↓
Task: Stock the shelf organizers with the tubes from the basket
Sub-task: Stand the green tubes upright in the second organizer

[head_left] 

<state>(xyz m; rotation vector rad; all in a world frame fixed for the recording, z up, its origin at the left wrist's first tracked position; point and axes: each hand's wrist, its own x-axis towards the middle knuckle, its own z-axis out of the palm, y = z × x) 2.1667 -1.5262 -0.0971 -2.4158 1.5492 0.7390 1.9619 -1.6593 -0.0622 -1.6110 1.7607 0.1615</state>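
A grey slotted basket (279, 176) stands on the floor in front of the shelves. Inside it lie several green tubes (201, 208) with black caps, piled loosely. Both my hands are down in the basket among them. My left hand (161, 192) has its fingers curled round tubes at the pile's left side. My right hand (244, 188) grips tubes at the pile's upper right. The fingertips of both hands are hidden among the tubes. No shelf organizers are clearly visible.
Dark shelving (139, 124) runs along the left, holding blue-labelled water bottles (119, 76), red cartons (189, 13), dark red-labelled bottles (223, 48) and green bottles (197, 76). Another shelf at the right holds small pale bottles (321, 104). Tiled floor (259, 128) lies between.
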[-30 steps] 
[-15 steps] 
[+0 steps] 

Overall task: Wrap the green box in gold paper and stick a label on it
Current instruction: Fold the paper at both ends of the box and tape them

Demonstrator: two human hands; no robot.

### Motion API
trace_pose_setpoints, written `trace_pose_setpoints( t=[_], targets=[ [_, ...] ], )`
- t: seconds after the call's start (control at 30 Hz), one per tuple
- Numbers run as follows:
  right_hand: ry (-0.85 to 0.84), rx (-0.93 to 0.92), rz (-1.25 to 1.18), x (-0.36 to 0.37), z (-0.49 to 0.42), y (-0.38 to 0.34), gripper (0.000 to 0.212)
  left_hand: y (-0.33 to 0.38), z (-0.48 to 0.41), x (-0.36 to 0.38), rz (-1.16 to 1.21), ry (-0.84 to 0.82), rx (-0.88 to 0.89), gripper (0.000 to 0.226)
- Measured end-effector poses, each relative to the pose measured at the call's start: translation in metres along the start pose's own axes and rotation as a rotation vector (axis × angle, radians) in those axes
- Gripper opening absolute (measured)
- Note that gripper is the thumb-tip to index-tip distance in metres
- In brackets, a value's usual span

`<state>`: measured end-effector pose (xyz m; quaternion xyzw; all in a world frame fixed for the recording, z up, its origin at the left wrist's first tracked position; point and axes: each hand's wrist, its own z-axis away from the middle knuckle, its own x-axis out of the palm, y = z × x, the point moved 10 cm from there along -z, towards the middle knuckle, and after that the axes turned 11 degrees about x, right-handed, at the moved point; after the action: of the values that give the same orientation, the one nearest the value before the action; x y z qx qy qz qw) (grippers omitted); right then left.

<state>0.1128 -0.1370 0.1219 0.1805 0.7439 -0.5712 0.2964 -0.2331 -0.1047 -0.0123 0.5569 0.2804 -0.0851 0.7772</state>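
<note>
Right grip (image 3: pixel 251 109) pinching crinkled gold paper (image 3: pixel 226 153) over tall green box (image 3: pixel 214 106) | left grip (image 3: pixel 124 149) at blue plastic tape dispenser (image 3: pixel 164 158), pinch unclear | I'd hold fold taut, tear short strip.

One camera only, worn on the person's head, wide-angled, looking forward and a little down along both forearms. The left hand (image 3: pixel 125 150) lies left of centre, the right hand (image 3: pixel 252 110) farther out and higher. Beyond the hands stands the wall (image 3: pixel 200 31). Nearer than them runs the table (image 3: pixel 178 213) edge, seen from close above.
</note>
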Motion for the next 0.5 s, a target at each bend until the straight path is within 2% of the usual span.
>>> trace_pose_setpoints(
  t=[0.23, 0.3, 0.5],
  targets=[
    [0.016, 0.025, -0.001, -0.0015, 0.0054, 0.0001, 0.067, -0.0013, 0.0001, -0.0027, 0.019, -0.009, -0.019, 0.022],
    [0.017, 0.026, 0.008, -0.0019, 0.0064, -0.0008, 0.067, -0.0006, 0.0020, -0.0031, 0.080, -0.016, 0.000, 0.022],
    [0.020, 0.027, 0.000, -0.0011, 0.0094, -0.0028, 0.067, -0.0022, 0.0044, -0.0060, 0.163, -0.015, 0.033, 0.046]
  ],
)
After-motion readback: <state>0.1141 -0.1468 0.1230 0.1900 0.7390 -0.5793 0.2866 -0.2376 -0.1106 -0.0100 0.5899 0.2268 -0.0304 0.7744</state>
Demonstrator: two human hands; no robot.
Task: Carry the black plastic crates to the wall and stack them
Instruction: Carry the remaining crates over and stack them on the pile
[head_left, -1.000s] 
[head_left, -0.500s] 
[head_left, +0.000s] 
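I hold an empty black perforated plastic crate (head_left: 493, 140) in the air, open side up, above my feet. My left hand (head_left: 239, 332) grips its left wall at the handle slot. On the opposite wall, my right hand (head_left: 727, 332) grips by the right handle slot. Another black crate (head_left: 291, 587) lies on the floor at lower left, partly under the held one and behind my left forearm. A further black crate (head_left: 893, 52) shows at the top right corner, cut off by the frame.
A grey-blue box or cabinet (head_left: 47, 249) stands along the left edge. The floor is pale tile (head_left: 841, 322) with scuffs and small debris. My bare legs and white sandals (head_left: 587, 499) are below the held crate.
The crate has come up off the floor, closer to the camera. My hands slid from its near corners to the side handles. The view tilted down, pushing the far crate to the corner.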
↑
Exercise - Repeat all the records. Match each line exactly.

Task output -
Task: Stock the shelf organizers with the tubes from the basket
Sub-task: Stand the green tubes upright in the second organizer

[head_left] 

<state>(xyz m; rotation vector rad; all in a world frame fixed for the recording, z up, its origin at the left wrist's first tracked position; point and axes: each hand's wrist, its own x-axis towards the middle knuckle, its own z-axis out of the palm, y = z × x) 2.1667 -1.5262 -0.0971 -2.4158 1.5492 0.7390 1.9619 -1.6593 -0.0622 -1.6110 1.7607 0.1615</state>
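A grey slotted basket (279, 176) stands on the floor in front of the shelves. Inside it lie several green tubes (201, 208) with black caps, piled loosely. Both my hands are down in the basket among them. My left hand (161, 192) has its fingers curled round tubes at the pile's left side. My right hand (244, 188) grips tubes at the pile's upper right. The fingertips of both hands are hidden among the tubes. No shelf organizers are clearly visible.
Dark shelving (139, 124) runs along the left, holding blue-labelled water bottles (119, 76), red cartons (189, 13), dark red-labelled bottles (223, 48) and green bottles (197, 76). Another shelf at the right holds small pale bottles (321, 104). Tiled floor (259, 128) lies between.
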[-30 steps] 
[-15 steps] 
[+0 steps] 

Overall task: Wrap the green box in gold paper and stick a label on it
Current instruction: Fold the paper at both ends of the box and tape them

Demonstrator: two human hands; no robot.

### Motion API
trace_pose_setpoints, written `trace_pose_setpoints( t=[_], targets=[ [_, ...] ], )`
- t: seconds after the call's start (control at 30 Hz), one per tuple
- Numbers run as follows:
  right_hand: ry (-0.85 to 0.84), rx (-0.93 to 0.92), rz (-1.25 to 1.18), x (-0.36 to 0.37), z (-0.49 to 0.42), y (-0.38 to 0.34), gripper (0.000 to 0.212)
  left_hand: y (-0.33 to 0.38), z (-0.48 to 0.41), x (-0.36 to 0.38), rz (-1.16 to 1.21), ry (-0.84 to 0.82), rx (-0.88 to 0.89), gripper (0.000 to 0.226)
- Measured end-effector poses, each relative to the pose measured at the call's start: translation in metres along the start pose's own axes and rotation as a rotation vector (axis × angle, radians) in those axes
- Gripper opening absolute (measured)
- Note that gripper is the thumb-tip to index-tip distance in metres
- In brackets, a value's usual span

`<state>`: measured end-effector pose (xyz m; quaternion xyzw; all in a world frame fixed for the recording, z up, its origin at the left wrist's first tracked position; point and axes: each hand's wrist, its own z-axis away from the middle knuckle, its own x-axis out of the palm, y = z × x, the point moved 10 cm from there along -z, towards the middle knuckle, and after that the axes turned 11 degrees about x, right-handed, at the moved point; after the action: of the values that give the same orientation, the one nearest the value before the action; x y z qx qy qz qw) (grippers omitted); right then left.

<state>0.1128 -0.1370 0.1219 0.1805 0.7439 -0.5712 0.2964 -0.2331 -0.1047 -0.0123 0.5569 0.2804 -0.0851 0.7772</state>
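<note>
Right grip (image 3: pixel 251 109) pinching crinkled gold paper (image 3: pixel 226 153) over tall green box (image 3: pixel 214 106) | left grip (image 3: pixel 124 149) at blue plastic tape dispenser (image 3: pixel 164 158), pinch unclear | I'd hold fold taut, tear short strip.

One camera only, worn on the person's head, wide-angled, looking forward and a little down along both forearms. The left hand (image 3: pixel 125 150) lies left of centre, the right hand (image 3: pixel 252 110) farther out and higher. Beyond the hands stands the wall (image 3: pixel 200 31). Nearer than them runs the table (image 3: pixel 178 213) edge, seen from close above.
</note>
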Motion for the next 0.5 s, a target at each bend until the straight path is within 2% of the usual span.
>>> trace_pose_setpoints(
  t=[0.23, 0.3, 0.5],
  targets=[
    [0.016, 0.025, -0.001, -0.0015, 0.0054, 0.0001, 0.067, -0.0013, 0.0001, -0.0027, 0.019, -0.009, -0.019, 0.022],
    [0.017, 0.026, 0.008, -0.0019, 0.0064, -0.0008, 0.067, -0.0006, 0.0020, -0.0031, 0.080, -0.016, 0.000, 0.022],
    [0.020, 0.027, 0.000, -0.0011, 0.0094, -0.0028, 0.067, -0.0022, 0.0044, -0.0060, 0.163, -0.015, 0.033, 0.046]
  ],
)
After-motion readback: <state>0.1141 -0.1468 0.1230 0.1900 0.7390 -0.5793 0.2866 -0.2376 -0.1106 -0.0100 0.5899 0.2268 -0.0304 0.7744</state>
Demonstrator: two human hands; no robot.
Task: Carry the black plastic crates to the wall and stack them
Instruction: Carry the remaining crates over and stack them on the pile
[head_left, -1.000s] 
[head_left, -0.500s] 
[head_left, +0.000s] 
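I hold an empty black perforated plastic crate (head_left: 493, 140) in the air, open side up, above my feet. My left hand (head_left: 239, 332) grips its left wall at the handle slot. On the opposite wall, my right hand (head_left: 727, 332) grips by the right handle slot. Another black crate (head_left: 291, 587) lies on the floor at lower left, partly under the held one and behind my left forearm. A further black crate (head_left: 893, 52) shows at the top right corner, cut off by the frame.
A grey-blue box or cabinet (head_left: 47, 249) stands along the left edge. The floor is pale tile (head_left: 841, 322) with scuffs and small debris. My bare legs and white sandals (head_left: 587, 499) are below the held crate.
The crate has come up off the floor, closer to the camera. My hands slid from its near corners to the side handles. The view tilted down, pushing the far crate to the corner.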

The full output has been given.